##### PROVIDED RECORDS

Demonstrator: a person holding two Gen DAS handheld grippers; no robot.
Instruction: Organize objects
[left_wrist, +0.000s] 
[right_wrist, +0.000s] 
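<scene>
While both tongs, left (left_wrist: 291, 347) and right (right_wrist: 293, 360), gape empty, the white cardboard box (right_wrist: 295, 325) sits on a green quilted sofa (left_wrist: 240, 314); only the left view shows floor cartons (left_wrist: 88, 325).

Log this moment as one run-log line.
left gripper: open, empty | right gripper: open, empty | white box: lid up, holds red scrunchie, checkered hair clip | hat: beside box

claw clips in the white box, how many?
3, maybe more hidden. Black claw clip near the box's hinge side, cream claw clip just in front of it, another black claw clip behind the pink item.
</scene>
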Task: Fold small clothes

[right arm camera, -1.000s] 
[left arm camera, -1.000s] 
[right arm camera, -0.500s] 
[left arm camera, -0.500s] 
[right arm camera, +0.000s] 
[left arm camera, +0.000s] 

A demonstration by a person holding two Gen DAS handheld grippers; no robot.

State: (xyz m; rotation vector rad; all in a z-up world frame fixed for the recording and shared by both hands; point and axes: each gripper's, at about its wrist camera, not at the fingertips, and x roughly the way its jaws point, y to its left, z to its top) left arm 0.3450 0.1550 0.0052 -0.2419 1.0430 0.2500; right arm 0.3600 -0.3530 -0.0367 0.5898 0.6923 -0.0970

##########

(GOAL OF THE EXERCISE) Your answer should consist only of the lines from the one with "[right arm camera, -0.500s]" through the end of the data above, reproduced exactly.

(ANSWER)
[right arm camera, -0.500s] 
[left arm camera, -0.500s] 
[right arm camera, +0.000s] 
[left arm camera, +0.000s] 

A demonstration by a person holding two Gen DAS handheld grippers; no robot.

State: (xyz m; rotation vector rad; all in a z-up world frame fixed for the recording and shared by both hands; point and axes: each gripper's, at about its wrist camera, not at the fingertips, and x roughly the way its jaws point, y to its left, z to its top) left arm 0.3450 0.1550 0.0052 -0.2419 1.0430 0.2500; right arm 0.3600 -0.3530 -0.0367 0.5898 0.6923 -0.0970

No more output will be given for this exercise.